Treść strony wrzesień_2006
Dołęga zaskoczył Jaworskiego
TKH ThyssenKrupp Energostal pokonał Zagłębie Sosnowiec 6:1 (1:0, 4:0, 1:1) w pierwszym meczu sezonu 2006/2007.
Takie obrazki, w których musiał się wykazać bramkarz TKH Tomasz Wawrzkiewicz, należały wczoraj do rzadkości.
Zagłębie przystąpiło do meczu osłabione brakiem m. in. Teddy’ego Da Costy, najlepszego napastnika tej drużyny w ubiegłym sezonie.
Na początku pierwszej tercji przewagę mieli torunianie, ale dwukrotnie sosnowiczanie napędzili im stracha - gdy gospodarze grali w podwójnym osłabieniu (najpierw 1,55 min, potem 41 sek).
Kontra silną bronią
W tym drugim przypadku, zaledwie 10 sekund od momentu, gdy siły na lodzie się wyrównały, torunianie przeprowadzili kontrę - Przemysław Bomastek dograł krążek do Tomasza Proszkiewicza i ten pokonał Tomasza Jaworskiego. Do przerwy na lodzie nie działo się już potem nic ciekawego.
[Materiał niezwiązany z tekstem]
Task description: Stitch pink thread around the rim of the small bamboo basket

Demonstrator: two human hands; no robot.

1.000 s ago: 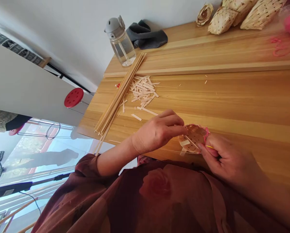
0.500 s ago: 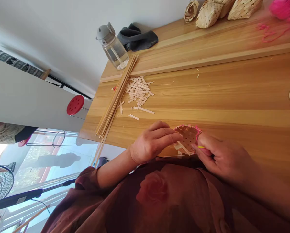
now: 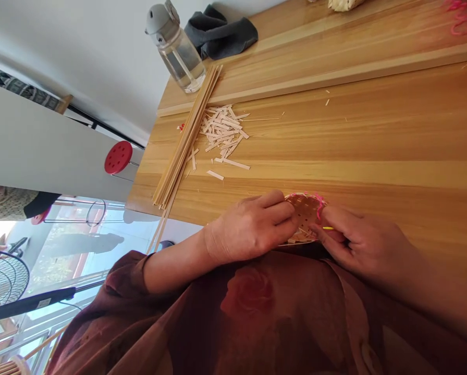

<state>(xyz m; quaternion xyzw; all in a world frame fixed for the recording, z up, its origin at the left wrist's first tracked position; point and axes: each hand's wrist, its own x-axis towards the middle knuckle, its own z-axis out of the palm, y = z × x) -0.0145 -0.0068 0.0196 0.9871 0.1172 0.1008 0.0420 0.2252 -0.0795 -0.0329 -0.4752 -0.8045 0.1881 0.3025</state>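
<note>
A small woven basket (image 3: pixel 302 211) with pink yarn (image 3: pixel 320 203) along its rim is held close to my body at the table's near edge. My left hand (image 3: pixel 257 224) is closed at the basket's left side, its curled fingers pressing on the rim. What lies under those fingertips is hidden. My right hand (image 3: pixel 358 239) grips the basket's right side. Between its thumb and fingers shows a thin yellow piece (image 3: pixel 328 228), too small to identify. Pale strip ends (image 3: pixel 302 235) show inside the basket's near side.
Long thin wooden strips (image 3: pixel 188 138) lie bundled on the table (image 3: pixel 354 166), beside a pile of short cut pieces (image 3: pixel 222 130). Behind are a water bottle (image 3: pixel 181 62) and a dark cloth (image 3: pixel 228 34). A red stool (image 3: pixel 118 157) and a fan (image 3: pixel 4 276) stand beyond the left edge.
My left fingers have curled in against the basket rim, and the strip ends that stuck out there now lie lower inside. The view has tilted downward. My right hand keeps its hold.
</note>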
Za to druga tercja przyniosła sporo atrakcji. Bramki (wszystkie dla TKH) padały średnio co cztery minuty. Najbardziej kuriozalny z nich został zdobyty w 29 min., na 3:0.
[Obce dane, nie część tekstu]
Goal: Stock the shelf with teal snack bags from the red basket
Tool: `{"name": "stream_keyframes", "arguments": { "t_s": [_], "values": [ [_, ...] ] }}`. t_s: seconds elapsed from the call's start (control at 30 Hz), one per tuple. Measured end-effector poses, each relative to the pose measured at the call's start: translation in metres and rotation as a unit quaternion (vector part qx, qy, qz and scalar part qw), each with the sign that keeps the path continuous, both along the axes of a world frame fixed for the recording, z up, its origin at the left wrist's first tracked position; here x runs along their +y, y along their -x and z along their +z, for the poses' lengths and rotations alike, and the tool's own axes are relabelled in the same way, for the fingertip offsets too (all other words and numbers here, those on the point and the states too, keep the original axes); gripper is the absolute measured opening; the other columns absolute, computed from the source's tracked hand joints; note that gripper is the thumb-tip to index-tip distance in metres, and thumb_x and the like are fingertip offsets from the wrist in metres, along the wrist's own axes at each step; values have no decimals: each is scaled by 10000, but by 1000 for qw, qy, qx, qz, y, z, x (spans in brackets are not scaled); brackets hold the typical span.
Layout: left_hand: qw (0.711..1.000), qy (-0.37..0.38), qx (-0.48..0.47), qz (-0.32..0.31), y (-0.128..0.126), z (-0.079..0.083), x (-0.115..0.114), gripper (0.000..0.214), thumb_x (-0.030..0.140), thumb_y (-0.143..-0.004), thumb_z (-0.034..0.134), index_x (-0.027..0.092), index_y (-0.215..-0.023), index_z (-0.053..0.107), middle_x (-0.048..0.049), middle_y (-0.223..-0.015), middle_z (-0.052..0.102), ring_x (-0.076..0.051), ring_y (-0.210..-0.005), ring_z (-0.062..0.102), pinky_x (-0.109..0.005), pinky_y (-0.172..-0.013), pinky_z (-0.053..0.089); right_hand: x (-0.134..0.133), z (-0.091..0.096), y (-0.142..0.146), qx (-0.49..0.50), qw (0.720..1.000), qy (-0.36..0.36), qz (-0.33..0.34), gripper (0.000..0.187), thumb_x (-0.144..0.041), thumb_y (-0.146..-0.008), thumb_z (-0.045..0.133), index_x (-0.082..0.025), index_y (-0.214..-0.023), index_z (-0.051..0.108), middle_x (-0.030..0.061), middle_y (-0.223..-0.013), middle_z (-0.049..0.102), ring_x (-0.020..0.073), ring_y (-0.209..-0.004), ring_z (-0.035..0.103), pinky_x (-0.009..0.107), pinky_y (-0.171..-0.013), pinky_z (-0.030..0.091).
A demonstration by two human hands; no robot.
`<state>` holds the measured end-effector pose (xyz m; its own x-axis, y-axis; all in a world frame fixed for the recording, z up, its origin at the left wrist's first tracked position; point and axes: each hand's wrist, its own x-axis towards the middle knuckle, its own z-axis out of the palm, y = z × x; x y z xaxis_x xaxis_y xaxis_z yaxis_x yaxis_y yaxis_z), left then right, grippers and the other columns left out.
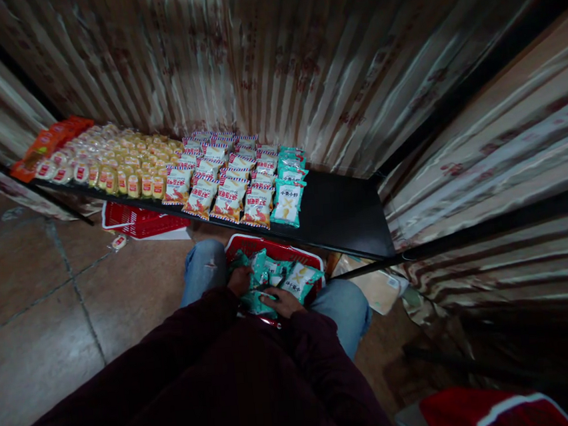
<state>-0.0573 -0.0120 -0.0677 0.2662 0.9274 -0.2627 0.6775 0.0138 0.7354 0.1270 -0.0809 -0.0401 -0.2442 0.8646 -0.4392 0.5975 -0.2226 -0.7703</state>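
Observation:
A red basket (313, 256) with a white rim stands between my knees, holding several green-and-white snack bags (298, 280). My left hand (240, 279) is in the basket's left part, its fingers curled on a green snack bag. To the right and nearer my body, my right hand (283, 302) has its fingers closed on a green bag low in the basket; its fingertips are partly hidden. On the black shelf (347, 210) ahead, a short row of the same green snack bags (287, 200) stands at the right end of the goods.
Left of the green row are white-and-orange snack bags (230, 198), small yellow-wrapped packs (133, 184) and orange packages (49, 145). Another red basket (139, 220) lies under the shelf, near a small loose pack (119, 242). A red basket (483, 408) sits at lower right. Curtains (269, 54) surround the shelf.

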Motion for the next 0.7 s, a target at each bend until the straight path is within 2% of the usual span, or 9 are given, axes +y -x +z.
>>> {"name": "stream_keyframes", "arguments": {
  "t_s": [0.07, 0.13, 0.27, 0.47, 0.6, 0.7],
  "values": [
    [1000, -3, 3, 7, -1, 4, 1, 116, 117, -862, 558, 124, -870, 674, -89, -958, 699, -185, -960, 648, -350, -930, 487, 3, -1, 0, 24, 999, -11, -35, 413, -520, -791, 577, -242, -1073, 697, 51, -1077, 722, 245, -1035, 647, 380, -935, 473],
    [1000, -12, -1, 16, -2, 8, 2, 194, 41, -821, 518, 130, -848, 689, -99, -952, 711, -188, -958, 651, -318, -933, 480, 7, -4, 0, 41, 996, -19, -72, 433, -524, -790, 565, -232, -1086, 689, 65, -1078, 720, 246, -1043, 644, 390, -950, 469],
    [998, -41, -23, 43, -4, 21, 6, 247, 35, -800, 499, 164, -879, 695, -73, -984, 712, -181, -965, 641, -312, -948, 473, 11, -8, -2, 54, 993, -22, -100, 444, -511, -772, 575, -220, -1090, 683, 69, -1041, 723, 231, -1019, 654, 374, -948, 481],
    [988, -75, -73, 114, -13, 45, 20, 267, 58, -821, 480, 176, -942, 685, -55, -1007, 700, -176, -1008, 618, -324, -987, 447, 7, -5, 0, 32, 995, -6, -99, 398, -455, -759, 618, -236, -1088, 664, 43, -937, 740, 236, -950, 674, 388, -925, 495],
    [979, -52, -109, 161, -23, 54, 29, 224, 97, -829, 497, 161, -934, 685, -50, -951, 708, -163, -907, 638, -306, -895, 492, 10, -2, 3, 85, 983, 9, -163, 510, -461, -720, 679, -223, -1163, 594, 74, -1114, 699, 237, -1035, 656, 381, -941, 495],
    [973, -12, -132, 191, -31, 53, 33, 206, 102, -823, 507, 141, -924, 682, -48, -879, 708, -150, -812, 648, -270, -772, 518, 13, 3, 2, 135, 970, 13, -204, 541, -494, -667, 726, -229, -1118, 589, 78, -1154, 679, 253, -1110, 623, 403, -963, 483]
  ]
}}
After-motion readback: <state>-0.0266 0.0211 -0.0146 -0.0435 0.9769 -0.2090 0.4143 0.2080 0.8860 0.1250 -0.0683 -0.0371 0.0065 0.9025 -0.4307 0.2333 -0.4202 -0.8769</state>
Toruńczycy grali wówczas w osłabieniu. Jarosław Kłys wybił krążek z tercji gospodarzy. „Guma” znalazła się przy bandzie za bramką Jaworskiego. Sosnowiczanin podjechał do wystrzelonego krążka, lecz tuż za nim znalazł się Jarosław Dołęga. Torunianin szybko „wykiwał” bramkarza gości i strzelił na pustą bramkę Zagłębia.
Zagrali pewnie i wygrali
Ostatnie dwadzieścia minut przyniosło honorową bramkę dla podopiecznych Jarosława Morawieckiego, jej strzelcem został Marcin Kozłowski.
Tym samym torunianie w udanej inauguracji sezonu, na własnym lodowisku, pokonali Zagłębie Sosnowiec. Po dwa gole dla gospodarzy zdobyli Jarosław Dołęga oraz Przemysław Bomastek.
W niedzielę, w ramach drugiej kolejki spotkań TKH zagra w gdańskiej hali Olivii, z tamtejszym Stoczniowcem.